Material provided
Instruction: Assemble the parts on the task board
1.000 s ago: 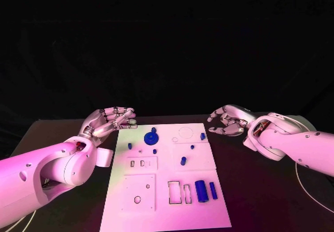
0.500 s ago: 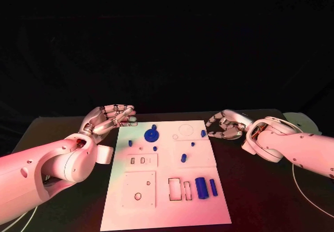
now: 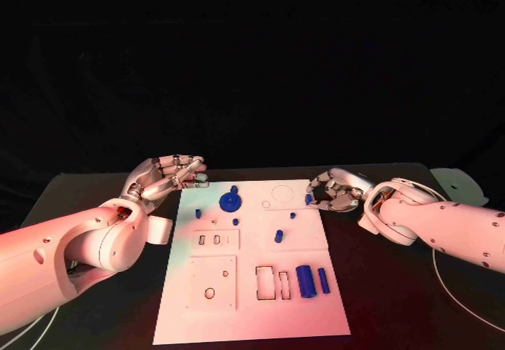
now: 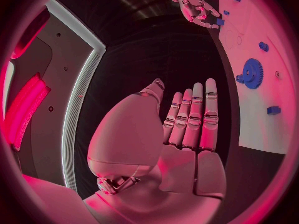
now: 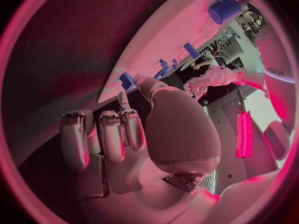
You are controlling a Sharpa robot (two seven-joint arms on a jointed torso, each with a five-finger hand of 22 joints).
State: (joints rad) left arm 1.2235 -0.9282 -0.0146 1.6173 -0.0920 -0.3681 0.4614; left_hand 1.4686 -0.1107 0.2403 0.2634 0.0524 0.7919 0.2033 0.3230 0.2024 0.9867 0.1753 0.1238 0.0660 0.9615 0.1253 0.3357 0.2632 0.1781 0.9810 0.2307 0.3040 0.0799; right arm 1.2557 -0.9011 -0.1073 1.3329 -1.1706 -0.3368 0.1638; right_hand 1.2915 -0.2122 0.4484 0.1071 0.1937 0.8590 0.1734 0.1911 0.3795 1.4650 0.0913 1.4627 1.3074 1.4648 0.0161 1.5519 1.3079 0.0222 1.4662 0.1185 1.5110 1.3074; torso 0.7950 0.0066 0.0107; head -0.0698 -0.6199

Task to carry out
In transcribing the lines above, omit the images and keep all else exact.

Output of the exercise
Instruction: Assemble the parts on the task board
1.000 s ago: 
0.500 s ago: 
now: 
now: 
now: 
You are controlling a Sharpa robot (two seven-joint arms on a jointed torso, each with a five-finger hand of 22 joints).
State: (joints rad) left arm 1.2235 -0.9282 -0.0146 1.6173 -0.0920 -0.3681 0.4614; left_hand 1.4686 -0.1107 0.2403 0.2634 0.0524 0.7919 0.2033 0.3230 0.2024 0.9867 0.1753 0.1238 0.0660 0.9615 0.1253 0.3357 0.2632 0.1781 0.9810 0.2307 0.3040 0.0799; right arm 1.2557 -0.9011 -0.1073 1.3329 -1.1706 -0.3368 0.1638; right_hand 1.2915 -0.2122 0.4484 0.1071 0.1937 0.8590 0.1734 0.1911 0.3795 1.4650 0.0913 1.4627 1.3074 1.4648 0.0161 1.5519 1.3079 0.0222 1.4662 0.1185 1.5110 1.3074; torso 0.7950 0.0066 0.0107; head -0.0698 -0.6199

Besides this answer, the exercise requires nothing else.